С четверть часа молчавший с нами в купе молодой американец вдруг закричал: «Когда же все-таки начнется перестрелка!» Мы — несколько европейцев, Винни и я — смущенно улыбнулись подобной бестактности посреди полного разорения. К числу несуразностей надо также отнести то подобострастие, с которым к нам, Ubermenschen[10]

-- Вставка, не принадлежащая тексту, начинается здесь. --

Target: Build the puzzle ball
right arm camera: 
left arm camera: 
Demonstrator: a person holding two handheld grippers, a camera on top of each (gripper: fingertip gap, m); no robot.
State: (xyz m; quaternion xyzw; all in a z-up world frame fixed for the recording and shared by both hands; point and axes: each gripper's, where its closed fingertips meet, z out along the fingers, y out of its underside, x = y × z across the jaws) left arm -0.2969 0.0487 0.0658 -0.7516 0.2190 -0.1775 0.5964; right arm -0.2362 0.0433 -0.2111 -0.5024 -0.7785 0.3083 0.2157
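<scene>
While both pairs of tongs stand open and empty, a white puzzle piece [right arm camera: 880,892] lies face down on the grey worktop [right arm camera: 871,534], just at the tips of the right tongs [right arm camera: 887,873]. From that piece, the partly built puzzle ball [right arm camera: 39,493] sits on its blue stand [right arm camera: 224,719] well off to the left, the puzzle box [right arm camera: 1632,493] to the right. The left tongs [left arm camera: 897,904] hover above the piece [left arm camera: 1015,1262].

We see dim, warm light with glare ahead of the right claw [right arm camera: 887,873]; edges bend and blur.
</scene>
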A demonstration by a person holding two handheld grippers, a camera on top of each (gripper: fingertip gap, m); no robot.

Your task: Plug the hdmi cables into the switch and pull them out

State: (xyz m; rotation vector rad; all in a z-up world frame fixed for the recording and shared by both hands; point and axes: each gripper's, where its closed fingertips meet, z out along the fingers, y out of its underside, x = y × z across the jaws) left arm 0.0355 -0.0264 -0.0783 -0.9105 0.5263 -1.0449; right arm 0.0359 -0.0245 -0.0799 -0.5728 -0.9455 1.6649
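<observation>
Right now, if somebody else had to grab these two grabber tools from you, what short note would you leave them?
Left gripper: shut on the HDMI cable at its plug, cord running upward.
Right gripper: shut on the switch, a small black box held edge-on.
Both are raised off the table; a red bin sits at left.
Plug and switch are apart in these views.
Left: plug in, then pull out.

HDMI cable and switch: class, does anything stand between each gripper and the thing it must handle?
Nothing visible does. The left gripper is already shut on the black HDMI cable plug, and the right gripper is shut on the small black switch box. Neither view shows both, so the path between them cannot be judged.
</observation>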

, относился проводник, — мы были пупы земли, американцы. Мне это было приятно, хотя, видя, как они смотрят на нас исполненными обиды и зависти глазами, я понимал, что мы этого не заслужили.Казалось, над Парижем никогда не встает солнце. Зимнее небо напоминало стальной лист, отбрасывающий серый отсвет на руки и кожу лиц. Тяжелая, гнетущая тишина, редкие машины на улицах, случайные грузовики, работающие на деревянных чурках, пожилые женщины на доисторических велосипедах. Кто из них, попадавшихся мне на глаза, сотрудничал с фашистами, а кто с замиранием сердца прятался по подвалам? А что бы делал я сам? В «Министер», кафе напротив гостиницы, я заказал на завтрак апельсиновый сок, поджаренный хлеб и яичницу из двух яиц: женщина-администратор, повар и две официантки вышли в зал посмотреть, как я расправляюсь со столь невиданным количеством еды и, расплачиваясь, достаю из пачки дешевые франки. На консьерже в отеле «Понт Ройял» по улице Дю-Бак был фрак с обтрепанными обшлагами, а мелкие порезы на подбородке свидетельствовали, что при бритье он пользуется холодной водой. Для удобства постояльцев в холле разрешали сидеть голодного вида безвкусно одетой молодой женщине в черных кружевных чулках и в юбке с оторванной подпушкой — она невзыскующе провожала меня взглядом философа. Латунные перегородки на вращающихся дверях и вокруг них отсутствовали, так же как металлические набалдашники и масса других деталей, в пароксизме отчаяния вывезенных немцами в последние месяцы. Раз в день консьерж ездил покормить кроликов на другой конец города и обратно. Кроликами тогда спасались многие.
На улице нельзя было увидеть человека, у которого пиджак с брюками были бы в тон, многие носили на работу шарфы, стараясь скрыть, что у них нет рубашек. Повсюду были велосипеды — то же самое я через тридцать пять лет наблюдал в Пекине: люди гроздьями свисали с битком набитых автобусов, в которых воняло, как в городском транспорте в Каире. Позже многое в Китае, Египте, Венесуэле напоминало мне об этом Городе Света: европейский гений сам себя разбомбил, низведя до уровня того, что еще не получило названия «третьего мира». На тротуарах встречались букеты свежих цветов, они лежали около мемориальных плит на зданиях, где нацисты расстреливали участников Сопротивления — тоже европейцев, в конце концов. Может быть, в 1914-м и в 1939-м здесь разыгрывалось не что иное, как гражданские войны? Скучая по Мэри, я написал ей, что страна напоминает раненого зверя, которому не подняться, — с Францией было покончено. Говорили, что Сартр облюбовал бар «Монтана», но мне не довелось встретить его там. Судя по газетным статьям, в деле устройства новой жизни все надеялись на помощь Америки, как будто у нас было хоть малейшее представление, что делать с этим обреченным континентом. Все это производило гнетущее впечатление: если я собирался строить планы на будущее, надо было возвращаться домой, ибо здесь ничто не предвещало хорошего.
Веркор, основатель издательства «Минюи», где вышел на французском «Фокус», пригласил меня на reunion[11]
писателей во дворце неподалеку от улицы Риволи. Католики, коммунисты, голлисты, партийные с беспартийными решили восстановить былое единство времен Сопротивления. В огромной парадной зале дворца восемнадцатого века, где сверху взирали офранцуженные бюсты слепого Эроса и полнотелых кудрявых любовников вроде Пирама с Фисбой, поэты и писатели читали стихи, произносились пламенные речи, а государственное радио вело прямую трансляцию с микрофонов. Несмотря на то что собралось человек двести мужчин, женщин и каждый получил по бокалу красного вина, стоять было холодно и ноги примерзали к мраморному полу. Трудно было понять, на что рассчитывали собравшиеся здесь интеллектуалы: «холодная война», набиравшая силу, нанесла сокрушительный удар по их духовному единству и политической терпимости времен оккупации.